## Aim of the exercise
Wherever the string "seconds" turns up in the data, copy the whole line.

Stored records:
▶
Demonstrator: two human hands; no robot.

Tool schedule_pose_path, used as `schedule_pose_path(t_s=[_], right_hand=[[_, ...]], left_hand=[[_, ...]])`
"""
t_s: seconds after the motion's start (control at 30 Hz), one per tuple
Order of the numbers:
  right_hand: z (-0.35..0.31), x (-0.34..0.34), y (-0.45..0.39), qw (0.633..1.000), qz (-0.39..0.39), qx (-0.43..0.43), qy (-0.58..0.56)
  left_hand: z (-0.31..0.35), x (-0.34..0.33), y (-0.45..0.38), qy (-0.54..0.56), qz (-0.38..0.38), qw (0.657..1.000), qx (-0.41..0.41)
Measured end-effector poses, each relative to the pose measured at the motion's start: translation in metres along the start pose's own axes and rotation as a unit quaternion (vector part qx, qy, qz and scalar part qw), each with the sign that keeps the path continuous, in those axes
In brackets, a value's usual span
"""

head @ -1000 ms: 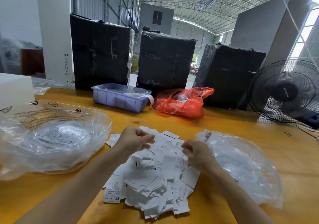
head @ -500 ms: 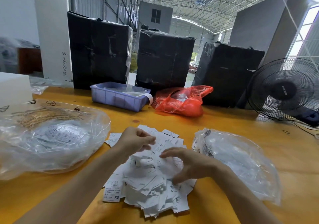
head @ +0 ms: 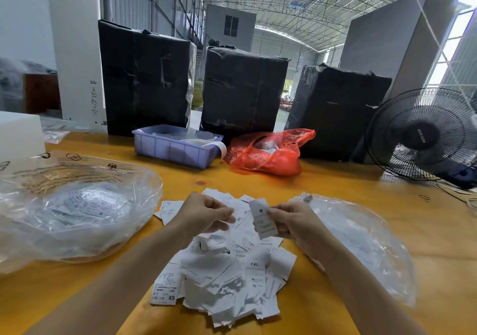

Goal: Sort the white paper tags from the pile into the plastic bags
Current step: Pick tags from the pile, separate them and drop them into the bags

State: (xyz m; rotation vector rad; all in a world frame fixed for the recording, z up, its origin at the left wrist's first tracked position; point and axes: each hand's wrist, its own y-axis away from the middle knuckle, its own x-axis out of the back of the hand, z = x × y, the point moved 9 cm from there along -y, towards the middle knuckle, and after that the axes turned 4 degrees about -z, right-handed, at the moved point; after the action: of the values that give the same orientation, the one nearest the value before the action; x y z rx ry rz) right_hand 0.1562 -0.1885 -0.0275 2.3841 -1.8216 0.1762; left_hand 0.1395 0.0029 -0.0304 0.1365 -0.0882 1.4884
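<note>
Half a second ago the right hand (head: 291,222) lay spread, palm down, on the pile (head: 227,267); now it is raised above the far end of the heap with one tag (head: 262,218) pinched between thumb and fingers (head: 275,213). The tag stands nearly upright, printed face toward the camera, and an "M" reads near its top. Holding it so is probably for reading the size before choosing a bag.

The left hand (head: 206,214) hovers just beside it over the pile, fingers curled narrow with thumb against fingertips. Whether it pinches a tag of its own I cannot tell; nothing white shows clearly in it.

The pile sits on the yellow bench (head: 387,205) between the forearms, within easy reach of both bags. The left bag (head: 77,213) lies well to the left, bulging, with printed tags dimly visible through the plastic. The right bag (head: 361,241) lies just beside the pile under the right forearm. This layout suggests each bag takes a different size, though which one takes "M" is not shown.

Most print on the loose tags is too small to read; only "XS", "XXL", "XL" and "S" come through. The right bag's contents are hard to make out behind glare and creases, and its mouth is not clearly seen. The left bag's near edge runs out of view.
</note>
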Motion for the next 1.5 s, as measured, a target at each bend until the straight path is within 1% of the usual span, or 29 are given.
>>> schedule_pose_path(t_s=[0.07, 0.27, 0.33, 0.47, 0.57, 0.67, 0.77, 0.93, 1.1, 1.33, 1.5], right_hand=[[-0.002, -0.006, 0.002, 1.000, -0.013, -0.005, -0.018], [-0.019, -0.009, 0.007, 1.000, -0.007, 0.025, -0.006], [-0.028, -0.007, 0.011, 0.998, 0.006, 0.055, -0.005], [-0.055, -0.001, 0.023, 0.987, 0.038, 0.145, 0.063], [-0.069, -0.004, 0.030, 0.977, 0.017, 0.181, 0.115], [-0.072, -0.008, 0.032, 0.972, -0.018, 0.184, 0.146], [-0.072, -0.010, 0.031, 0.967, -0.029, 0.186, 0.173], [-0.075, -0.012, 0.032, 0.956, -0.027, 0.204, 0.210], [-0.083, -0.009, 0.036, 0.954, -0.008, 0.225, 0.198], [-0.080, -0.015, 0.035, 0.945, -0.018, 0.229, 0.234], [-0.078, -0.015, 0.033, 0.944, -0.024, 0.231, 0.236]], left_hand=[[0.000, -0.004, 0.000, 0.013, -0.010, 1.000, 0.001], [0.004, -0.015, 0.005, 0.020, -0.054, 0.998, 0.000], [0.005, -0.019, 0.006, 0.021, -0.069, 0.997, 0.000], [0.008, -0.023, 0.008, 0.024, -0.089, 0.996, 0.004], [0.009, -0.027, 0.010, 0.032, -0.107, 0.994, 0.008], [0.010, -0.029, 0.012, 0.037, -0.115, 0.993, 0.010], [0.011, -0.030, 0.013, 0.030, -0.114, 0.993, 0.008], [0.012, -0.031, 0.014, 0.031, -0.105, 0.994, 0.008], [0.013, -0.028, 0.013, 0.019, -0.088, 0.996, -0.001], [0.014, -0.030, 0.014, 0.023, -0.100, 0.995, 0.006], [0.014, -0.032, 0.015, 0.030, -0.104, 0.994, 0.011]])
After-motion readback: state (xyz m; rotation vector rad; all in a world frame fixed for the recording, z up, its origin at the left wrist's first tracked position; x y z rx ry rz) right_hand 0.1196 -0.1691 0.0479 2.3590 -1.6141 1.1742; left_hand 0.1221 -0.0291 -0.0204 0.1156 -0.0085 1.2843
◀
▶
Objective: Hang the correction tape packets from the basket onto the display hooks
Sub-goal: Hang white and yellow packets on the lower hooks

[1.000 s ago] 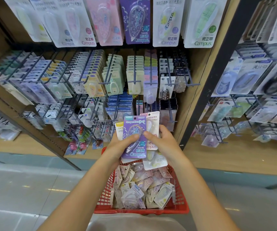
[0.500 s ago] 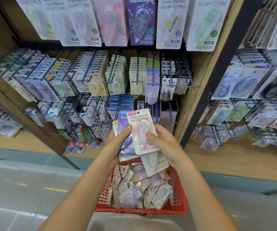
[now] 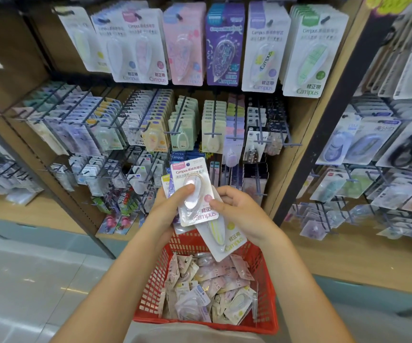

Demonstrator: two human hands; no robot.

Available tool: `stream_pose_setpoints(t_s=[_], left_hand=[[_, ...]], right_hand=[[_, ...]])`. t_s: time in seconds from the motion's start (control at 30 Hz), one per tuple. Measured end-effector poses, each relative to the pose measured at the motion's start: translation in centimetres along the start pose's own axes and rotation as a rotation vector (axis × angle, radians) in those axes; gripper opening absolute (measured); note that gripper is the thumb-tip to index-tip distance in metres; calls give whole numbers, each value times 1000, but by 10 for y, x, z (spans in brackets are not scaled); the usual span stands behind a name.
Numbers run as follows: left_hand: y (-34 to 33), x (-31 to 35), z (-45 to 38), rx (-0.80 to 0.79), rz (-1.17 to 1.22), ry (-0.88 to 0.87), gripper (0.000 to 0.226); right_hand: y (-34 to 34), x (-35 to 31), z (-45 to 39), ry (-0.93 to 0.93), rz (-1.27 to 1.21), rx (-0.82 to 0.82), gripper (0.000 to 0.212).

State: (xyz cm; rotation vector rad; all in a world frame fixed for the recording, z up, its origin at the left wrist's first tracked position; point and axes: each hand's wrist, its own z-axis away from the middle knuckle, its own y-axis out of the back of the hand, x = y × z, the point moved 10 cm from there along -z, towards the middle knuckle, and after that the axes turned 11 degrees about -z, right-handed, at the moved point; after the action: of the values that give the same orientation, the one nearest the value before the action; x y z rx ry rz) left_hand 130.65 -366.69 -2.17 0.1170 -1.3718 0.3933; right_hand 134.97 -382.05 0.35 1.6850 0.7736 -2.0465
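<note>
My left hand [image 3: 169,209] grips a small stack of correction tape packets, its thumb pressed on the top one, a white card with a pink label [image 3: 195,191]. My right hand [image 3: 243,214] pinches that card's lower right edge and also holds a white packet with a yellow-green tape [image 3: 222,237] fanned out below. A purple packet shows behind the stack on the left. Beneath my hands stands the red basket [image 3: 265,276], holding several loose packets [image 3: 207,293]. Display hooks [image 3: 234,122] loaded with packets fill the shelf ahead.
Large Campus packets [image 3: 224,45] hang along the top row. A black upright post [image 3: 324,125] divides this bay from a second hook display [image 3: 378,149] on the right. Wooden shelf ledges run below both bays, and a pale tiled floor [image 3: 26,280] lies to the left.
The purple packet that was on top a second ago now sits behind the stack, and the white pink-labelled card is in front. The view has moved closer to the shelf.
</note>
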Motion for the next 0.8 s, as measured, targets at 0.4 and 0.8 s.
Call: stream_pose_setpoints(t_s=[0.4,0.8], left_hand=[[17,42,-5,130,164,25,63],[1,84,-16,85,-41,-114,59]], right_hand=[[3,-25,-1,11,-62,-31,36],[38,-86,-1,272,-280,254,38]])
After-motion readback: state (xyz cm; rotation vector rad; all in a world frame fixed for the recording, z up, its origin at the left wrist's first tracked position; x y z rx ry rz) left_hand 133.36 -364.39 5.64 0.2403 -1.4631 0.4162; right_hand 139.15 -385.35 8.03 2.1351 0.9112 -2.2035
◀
## Final answer
t_s: seconds after the motion's start (control at 30 Hz), one per tuple
Available tool: `stream_pose_setpoints(t_s=[_], left_hand=[[_, ...]], right_hand=[[_, ...]])`. t_s: time in seconds from the motion's start (control at 30 Hz), one per tuple. Measured end-effector poses, each relative to the pose measured at the motion's start: translation in centimetres along the start pose's own axes and rotation as a rotation vector (axis × angle, radians) in those axes; gripper opening absolute (measured); note that gripper is the thumb-tip to index-tip distance in metres; calls give whole numbers, each value times 1000, but by 10 for y, x, z (spans in brackets are not scaled); the usual span stands behind a name.

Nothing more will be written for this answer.